職場における退屈は悪影響がある。それは十分に立証されてきた。たとえば退屈によって、従業員は間違いを引き起こしたり、規則を破ったり、勤務中にネットサーフィンをしたりしてしまう。しかし新しい調査では、よい面も見られたという。退屈した結果、人は次の仕事でより大きな創造性を発揮するというのだ。
調査では101人の学部学生を募集し、30分間、色覚の作業をするように伝えた。半数の学生には、ボウルに入ったビーンズを一つずつ、片手だけを使って色別に分けるように指示した。この条件は単調さを最大にするためである。対照群である残りの半数には、アート作品の制作を依頼した。その後全員に、会議に遅れる時の言いわけをリストアップするという、アイデア出しの作業を与えた。
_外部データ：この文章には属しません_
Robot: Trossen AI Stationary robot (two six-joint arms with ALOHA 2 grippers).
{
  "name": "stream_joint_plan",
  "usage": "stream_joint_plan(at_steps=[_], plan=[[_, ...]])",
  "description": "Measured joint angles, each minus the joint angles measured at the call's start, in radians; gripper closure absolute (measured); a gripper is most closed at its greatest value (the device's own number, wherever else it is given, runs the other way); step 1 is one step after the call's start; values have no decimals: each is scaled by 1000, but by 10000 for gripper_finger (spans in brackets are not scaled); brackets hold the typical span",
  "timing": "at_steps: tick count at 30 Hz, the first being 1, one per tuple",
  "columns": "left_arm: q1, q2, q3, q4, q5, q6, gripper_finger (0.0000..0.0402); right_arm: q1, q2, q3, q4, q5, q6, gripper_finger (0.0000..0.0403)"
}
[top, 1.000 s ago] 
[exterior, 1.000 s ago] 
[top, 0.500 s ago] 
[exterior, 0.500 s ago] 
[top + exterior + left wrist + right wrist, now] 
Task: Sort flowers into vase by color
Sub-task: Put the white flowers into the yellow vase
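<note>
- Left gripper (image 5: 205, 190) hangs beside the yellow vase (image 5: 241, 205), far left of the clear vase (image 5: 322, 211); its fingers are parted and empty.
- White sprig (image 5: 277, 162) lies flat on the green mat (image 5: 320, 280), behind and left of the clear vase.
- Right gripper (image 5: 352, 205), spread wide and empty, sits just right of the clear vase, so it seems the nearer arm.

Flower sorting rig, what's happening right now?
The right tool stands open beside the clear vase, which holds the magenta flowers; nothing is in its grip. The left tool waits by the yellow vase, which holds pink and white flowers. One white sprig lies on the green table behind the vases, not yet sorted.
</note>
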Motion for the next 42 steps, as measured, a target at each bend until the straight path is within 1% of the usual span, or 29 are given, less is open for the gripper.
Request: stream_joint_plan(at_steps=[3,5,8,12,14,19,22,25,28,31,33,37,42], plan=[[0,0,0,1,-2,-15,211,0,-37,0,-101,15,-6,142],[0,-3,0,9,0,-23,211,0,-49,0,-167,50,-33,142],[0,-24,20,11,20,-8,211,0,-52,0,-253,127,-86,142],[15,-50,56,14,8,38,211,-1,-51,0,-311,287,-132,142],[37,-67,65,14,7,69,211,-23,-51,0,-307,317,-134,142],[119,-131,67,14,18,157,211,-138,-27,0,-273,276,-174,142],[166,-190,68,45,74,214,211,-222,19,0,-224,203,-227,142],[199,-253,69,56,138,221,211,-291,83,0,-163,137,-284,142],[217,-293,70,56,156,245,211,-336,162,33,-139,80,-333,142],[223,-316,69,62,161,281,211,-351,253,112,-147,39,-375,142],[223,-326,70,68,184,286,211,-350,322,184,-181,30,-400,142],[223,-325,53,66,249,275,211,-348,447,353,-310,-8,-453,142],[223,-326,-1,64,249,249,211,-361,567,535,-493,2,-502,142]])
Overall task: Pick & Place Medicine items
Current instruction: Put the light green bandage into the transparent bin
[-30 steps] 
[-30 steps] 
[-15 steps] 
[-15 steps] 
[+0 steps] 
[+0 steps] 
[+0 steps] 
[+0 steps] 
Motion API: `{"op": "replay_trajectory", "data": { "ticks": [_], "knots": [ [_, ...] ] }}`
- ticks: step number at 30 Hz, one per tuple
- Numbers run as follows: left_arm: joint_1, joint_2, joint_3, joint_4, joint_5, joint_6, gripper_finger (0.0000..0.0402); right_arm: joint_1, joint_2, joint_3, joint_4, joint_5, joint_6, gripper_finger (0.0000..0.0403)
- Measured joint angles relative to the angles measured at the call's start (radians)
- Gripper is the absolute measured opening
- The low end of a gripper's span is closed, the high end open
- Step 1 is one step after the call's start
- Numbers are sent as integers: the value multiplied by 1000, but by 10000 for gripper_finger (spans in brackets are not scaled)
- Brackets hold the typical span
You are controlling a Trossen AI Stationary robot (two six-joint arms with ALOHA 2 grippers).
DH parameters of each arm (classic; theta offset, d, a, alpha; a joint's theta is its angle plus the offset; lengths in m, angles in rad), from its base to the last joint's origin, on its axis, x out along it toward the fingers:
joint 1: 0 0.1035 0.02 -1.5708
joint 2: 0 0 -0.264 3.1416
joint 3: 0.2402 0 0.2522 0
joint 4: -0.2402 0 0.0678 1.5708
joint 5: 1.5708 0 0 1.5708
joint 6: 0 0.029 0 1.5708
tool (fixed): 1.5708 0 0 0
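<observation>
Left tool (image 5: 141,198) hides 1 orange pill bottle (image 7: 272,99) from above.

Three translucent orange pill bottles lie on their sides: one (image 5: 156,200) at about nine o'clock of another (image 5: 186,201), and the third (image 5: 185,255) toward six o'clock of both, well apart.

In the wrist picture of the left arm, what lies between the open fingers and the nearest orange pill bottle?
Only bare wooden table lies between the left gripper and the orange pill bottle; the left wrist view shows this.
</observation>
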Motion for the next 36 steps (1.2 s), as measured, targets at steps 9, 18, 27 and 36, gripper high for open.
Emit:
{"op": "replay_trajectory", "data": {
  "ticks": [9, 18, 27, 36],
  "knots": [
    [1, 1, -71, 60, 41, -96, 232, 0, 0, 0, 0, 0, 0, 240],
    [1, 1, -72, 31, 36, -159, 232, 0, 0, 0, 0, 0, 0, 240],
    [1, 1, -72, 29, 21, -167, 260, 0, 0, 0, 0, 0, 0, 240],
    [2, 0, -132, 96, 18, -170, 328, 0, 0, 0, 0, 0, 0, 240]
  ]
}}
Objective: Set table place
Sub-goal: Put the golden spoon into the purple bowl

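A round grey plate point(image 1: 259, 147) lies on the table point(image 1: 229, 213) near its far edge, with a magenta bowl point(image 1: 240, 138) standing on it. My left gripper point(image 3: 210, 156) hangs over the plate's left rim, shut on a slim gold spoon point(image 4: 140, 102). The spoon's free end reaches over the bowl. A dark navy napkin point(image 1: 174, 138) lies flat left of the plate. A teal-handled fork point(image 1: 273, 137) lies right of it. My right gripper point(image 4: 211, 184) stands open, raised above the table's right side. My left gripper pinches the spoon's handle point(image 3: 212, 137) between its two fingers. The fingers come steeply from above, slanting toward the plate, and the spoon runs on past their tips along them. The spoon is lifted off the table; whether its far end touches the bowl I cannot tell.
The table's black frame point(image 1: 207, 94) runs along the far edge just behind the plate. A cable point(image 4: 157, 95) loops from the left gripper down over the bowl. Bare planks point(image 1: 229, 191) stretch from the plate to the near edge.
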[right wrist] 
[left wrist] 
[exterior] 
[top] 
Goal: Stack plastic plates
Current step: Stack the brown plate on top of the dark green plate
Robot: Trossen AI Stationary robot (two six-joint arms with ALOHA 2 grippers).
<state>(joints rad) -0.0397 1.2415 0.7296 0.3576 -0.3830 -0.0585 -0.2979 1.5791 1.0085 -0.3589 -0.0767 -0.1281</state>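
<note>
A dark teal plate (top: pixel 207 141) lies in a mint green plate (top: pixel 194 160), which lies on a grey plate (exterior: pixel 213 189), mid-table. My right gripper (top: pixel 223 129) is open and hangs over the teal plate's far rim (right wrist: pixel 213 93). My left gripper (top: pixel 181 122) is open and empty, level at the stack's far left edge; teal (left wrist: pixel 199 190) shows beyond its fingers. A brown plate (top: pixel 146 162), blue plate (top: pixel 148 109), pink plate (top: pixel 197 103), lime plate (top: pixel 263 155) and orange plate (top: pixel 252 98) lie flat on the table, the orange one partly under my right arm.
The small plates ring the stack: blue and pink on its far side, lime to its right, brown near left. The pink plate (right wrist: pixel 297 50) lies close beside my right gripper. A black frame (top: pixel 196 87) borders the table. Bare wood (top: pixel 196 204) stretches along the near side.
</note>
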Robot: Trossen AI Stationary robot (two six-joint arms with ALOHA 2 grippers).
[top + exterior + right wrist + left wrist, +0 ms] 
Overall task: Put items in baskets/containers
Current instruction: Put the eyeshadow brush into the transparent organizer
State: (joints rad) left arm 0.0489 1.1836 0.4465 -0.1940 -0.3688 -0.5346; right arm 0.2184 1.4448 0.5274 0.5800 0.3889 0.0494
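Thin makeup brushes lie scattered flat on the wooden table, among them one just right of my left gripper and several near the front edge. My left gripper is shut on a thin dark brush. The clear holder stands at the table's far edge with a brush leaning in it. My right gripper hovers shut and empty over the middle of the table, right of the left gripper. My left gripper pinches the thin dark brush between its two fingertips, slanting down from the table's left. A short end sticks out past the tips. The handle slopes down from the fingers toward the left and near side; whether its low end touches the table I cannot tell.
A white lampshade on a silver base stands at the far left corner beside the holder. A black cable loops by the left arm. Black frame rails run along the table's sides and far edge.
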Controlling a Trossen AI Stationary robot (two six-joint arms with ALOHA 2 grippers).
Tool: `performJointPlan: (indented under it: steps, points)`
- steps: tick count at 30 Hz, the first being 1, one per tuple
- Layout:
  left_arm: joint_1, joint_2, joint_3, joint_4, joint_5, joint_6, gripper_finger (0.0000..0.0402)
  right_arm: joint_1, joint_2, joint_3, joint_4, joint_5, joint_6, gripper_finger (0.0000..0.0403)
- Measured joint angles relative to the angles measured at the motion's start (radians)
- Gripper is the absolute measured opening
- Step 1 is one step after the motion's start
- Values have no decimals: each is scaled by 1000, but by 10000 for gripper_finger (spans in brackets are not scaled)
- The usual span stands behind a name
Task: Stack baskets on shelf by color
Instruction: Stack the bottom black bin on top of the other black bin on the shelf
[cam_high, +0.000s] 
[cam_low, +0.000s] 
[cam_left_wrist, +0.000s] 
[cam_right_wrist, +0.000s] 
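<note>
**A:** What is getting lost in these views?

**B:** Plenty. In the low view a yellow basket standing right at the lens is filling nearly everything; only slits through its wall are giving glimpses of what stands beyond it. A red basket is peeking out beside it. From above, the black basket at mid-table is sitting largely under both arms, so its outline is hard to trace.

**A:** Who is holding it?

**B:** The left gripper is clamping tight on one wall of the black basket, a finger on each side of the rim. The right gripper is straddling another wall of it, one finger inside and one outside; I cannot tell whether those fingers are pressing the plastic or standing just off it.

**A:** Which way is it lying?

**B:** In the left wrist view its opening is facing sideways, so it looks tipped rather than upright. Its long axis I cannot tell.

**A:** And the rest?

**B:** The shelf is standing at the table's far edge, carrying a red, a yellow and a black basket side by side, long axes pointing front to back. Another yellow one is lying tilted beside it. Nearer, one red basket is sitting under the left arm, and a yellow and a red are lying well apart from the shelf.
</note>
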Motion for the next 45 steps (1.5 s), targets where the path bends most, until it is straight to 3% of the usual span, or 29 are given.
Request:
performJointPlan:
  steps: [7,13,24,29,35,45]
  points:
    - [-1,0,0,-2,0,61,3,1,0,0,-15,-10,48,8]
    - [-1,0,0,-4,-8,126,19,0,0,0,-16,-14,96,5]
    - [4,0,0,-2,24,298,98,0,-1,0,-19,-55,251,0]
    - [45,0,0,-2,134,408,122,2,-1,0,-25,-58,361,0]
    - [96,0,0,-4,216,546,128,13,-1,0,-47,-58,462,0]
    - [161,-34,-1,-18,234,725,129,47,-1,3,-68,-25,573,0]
退屈な作業をしたグループの学生は、平均して、対照群よりも多くのアイデアを出した。その後の実験で製品開発の作業を取り入れると、この効果はすべてに当てはまるものではないことがわかった。被験者のうち、以前から拡散的思考(情報をもとにさまざまな方向に考えをめぐらせ、まだ存在しないアイデアを生み出す思考方法)の傾向があった被験者(経験に対する開かれた態度、および学習目標に向けた姿勢などの資質で測定)だけが、退屈を糧に、創造性の高いアイデアを出したのだった。